Algérie : une reprise fragile malgré la hausse des revenus pétroliers, selon la Banque mondiale

L’envolée des prix mondiaux des hydrocarbures favorise les finances publiques de l’Algérie. Mais hors hydrocarbures, la reprise s’est vite essoufflée et l’inflation a atteint un niveau record (9,2%) tandis que le chômage reste très élevé (12,8%).

Dans son dernier rapport sur la situation économique de l’Algérie, la Banque mondiale note que les finances publiques du pays profitent de la remontée, à des niveaux inédits depuis la crise pétrolière de 2014, des cours mondiaux du pétrole et du gaz.

Cette hausse des recettes pétrolières finance l’augmentation des dépenses courantes, la reprise de la commande publique, ainsi que le financement de la caisse nationale des retraites. 

La Banque mondiale constate cependant que, hors du secteur des hydrocarbures, l’économie s’est vite essoufflée, et qu’après la forte reprise dès le deuxième semestre 2020, le produit intérieur brut (PIB) s’est contracté aux premier et deuxième trimestres 2021, suivant l’essoufflement de l’activité dans les secteurs de la construction et des services.

Au premier semestre 2021, le PIB et le PIB hors-hydrocarbures demeuraient ainsi 3,1% et 3,9% inférieurs à leur niveau antérieur à la pandémie, respectivement. Pour l’ensemble de l’année 2021, la Banque mondiale prévoit 4,1% de croissance du PIB, après une chute de 5,5% en 2020 et cinq années consécutives de ralentissement de la croissance du PIB (2015-2019) en Algérie.

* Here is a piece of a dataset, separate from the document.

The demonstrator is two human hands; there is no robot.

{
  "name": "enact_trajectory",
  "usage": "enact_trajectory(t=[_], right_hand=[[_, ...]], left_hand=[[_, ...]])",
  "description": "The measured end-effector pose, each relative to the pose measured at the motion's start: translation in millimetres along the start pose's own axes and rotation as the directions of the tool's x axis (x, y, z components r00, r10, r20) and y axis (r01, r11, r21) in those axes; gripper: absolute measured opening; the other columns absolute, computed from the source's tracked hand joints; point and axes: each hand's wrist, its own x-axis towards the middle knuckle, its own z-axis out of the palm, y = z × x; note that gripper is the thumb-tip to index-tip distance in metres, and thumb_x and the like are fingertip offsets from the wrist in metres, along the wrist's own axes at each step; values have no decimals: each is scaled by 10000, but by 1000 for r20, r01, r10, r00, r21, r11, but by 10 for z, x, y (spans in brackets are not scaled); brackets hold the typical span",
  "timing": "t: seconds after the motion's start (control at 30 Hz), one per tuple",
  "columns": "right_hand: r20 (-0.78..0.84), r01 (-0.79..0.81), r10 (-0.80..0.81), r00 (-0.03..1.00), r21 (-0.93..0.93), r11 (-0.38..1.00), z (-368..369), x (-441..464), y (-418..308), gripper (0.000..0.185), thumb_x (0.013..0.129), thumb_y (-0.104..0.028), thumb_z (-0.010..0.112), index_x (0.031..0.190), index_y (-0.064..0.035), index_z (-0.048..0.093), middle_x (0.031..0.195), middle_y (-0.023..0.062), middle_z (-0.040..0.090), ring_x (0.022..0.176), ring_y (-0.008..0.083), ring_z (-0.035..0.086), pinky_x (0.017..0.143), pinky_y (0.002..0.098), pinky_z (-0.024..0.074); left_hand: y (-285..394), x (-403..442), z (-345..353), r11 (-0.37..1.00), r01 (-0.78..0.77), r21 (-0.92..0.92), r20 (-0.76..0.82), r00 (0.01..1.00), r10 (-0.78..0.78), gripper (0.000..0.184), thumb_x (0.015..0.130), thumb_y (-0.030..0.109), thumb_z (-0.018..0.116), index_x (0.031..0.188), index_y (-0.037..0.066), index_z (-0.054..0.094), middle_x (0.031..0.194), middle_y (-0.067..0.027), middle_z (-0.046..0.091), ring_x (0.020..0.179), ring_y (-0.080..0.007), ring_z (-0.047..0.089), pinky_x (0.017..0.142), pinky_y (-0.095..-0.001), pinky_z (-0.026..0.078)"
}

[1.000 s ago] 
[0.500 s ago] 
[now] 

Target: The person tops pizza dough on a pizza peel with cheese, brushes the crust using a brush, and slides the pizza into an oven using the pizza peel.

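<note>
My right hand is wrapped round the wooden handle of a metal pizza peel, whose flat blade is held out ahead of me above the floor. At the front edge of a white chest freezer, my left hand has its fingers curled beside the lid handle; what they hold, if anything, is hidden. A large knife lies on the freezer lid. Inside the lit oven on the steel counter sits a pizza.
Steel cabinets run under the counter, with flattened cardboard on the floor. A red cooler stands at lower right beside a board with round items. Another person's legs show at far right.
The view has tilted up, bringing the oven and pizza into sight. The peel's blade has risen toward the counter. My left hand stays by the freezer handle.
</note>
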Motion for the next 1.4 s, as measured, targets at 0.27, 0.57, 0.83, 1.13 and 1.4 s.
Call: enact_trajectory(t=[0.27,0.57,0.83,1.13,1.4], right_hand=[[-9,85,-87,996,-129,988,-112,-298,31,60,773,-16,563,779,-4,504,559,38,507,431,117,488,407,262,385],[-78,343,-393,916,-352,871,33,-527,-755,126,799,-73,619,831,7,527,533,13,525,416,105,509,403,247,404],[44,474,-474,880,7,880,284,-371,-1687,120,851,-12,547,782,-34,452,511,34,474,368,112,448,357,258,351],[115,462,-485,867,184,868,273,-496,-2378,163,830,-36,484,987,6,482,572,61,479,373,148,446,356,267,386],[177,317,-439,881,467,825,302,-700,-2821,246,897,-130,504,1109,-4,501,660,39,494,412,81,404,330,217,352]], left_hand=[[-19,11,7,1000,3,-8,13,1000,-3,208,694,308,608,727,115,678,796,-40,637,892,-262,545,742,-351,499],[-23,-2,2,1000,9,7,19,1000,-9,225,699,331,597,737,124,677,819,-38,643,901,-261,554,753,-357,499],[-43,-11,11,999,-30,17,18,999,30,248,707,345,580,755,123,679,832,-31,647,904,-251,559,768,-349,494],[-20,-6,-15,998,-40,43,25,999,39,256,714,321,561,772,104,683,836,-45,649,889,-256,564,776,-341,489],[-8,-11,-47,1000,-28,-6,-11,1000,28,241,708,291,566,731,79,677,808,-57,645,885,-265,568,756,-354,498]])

Hausse de 14,4% des prix des produits alimentaires

Parmi les problèmes les plus sérieux de l’économie du pays figure actuellement une très forte inflation qui a atteint en octobre 9,2% sur 12 mois, contre 3% à 4% en moyenne sur les dernières années. Mais surtout, cette hausse est particulièrement importante pour les produits alimentaires, comme l’a révélé le 21 décembre à Alger le gouverneur de la Banque d’Algérie (BA), Rostom Fadhli, cité par l’agence Algérie presse service (APS).

Ce dernier a révélé que la hausse des prix avait atteint 14,4% sur 12 mois en octobre 2021, contre 1,8% en octobre 2020 sur la même période. Une évolution particulièrement spectaculaire pour les produits agricoles frais, qui ont augmenté en un an de 16,5%.

Dans son rapport, la Banque mondiale estime également (une fois de plus) que l’Algérie, à l’instar d’autres pays exportateurs de pétrole du Moyen-Orient et d’Afrique du Nord, devra s’orienter vers une économie plus diversifiée pour améliorer les perspectives d’emploi dans le pays, qui sont cruciales compte tenu de son jeune profil démographique. Or, le taux de chômage qui était retombé à 9,82% en 2013, après des sommets à plus de 30% dans les années 1990, est remonté à 12,8% en 2020, selon les données de l’institution.